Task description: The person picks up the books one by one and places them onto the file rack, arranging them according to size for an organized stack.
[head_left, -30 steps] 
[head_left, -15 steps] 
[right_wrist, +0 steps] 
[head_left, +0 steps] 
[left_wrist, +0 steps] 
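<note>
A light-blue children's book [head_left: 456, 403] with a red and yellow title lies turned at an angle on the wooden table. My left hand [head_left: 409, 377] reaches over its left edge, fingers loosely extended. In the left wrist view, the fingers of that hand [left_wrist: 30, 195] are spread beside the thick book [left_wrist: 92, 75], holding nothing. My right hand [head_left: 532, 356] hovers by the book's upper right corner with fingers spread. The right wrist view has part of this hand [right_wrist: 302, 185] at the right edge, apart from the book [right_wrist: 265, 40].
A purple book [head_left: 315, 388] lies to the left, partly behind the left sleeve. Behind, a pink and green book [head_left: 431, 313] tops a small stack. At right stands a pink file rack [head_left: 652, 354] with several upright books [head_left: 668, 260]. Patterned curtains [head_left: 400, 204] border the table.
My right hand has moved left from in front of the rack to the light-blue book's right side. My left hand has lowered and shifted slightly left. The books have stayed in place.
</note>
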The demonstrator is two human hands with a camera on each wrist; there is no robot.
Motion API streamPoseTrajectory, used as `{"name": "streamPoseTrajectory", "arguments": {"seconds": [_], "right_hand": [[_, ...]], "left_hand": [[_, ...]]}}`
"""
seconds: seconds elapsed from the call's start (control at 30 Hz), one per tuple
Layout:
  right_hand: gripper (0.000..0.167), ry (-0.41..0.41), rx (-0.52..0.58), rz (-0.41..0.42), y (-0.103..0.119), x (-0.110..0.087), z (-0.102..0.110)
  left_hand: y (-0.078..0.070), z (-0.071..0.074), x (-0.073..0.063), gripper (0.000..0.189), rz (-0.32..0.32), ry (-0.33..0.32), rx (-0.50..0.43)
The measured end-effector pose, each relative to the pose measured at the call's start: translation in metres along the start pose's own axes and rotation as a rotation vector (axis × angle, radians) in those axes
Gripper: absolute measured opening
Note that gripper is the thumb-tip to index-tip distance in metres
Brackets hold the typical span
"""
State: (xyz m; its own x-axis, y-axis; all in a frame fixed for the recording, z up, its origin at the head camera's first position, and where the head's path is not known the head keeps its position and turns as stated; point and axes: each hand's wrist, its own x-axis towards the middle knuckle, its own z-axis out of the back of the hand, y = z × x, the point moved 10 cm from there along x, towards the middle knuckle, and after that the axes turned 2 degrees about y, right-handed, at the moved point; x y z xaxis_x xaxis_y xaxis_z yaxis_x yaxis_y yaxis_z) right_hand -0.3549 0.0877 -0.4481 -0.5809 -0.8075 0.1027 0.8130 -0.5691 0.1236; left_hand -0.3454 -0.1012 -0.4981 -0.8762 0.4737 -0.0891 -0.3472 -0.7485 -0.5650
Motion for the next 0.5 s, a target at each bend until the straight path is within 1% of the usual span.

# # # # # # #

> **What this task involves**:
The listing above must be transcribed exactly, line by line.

> **Answer space**:
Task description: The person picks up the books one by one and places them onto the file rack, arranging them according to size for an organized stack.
[head_left, -30 steps] 
[head_left, -15 steps] 
[right_wrist, +0 steps] 
[head_left, +0 steps] 
[left_wrist, +0 steps] 
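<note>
A light-blue children's book [head_left: 456, 403] with a red and yellow title lies turned at an angle on the wooden table. My left hand [head_left: 409, 377] reaches over its left edge, fingers loosely extended. In the left wrist view, the fingers of that hand [left_wrist: 30, 195] are spread beside the thick book [left_wrist: 92, 75], holding nothing. My right hand [head_left: 532, 356] hovers by the book's upper right corner with fingers spread. The right wrist view has part of this hand [right_wrist: 302, 185] at the right edge, apart from the book [right_wrist: 265, 40].
A purple book [head_left: 315, 388] lies to the left, partly behind the left sleeve. Behind, a pink and green book [head_left: 431, 313] tops a small stack. At right stands a pink file rack [head_left: 652, 354] with several upright books [head_left: 668, 260]. Patterned curtains [head_left: 400, 204] border the table.
My right hand has moved left from in front of the rack to the light-blue book's right side. My left hand has lowered and shifted slightly left. The books have stayed in place.
</note>
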The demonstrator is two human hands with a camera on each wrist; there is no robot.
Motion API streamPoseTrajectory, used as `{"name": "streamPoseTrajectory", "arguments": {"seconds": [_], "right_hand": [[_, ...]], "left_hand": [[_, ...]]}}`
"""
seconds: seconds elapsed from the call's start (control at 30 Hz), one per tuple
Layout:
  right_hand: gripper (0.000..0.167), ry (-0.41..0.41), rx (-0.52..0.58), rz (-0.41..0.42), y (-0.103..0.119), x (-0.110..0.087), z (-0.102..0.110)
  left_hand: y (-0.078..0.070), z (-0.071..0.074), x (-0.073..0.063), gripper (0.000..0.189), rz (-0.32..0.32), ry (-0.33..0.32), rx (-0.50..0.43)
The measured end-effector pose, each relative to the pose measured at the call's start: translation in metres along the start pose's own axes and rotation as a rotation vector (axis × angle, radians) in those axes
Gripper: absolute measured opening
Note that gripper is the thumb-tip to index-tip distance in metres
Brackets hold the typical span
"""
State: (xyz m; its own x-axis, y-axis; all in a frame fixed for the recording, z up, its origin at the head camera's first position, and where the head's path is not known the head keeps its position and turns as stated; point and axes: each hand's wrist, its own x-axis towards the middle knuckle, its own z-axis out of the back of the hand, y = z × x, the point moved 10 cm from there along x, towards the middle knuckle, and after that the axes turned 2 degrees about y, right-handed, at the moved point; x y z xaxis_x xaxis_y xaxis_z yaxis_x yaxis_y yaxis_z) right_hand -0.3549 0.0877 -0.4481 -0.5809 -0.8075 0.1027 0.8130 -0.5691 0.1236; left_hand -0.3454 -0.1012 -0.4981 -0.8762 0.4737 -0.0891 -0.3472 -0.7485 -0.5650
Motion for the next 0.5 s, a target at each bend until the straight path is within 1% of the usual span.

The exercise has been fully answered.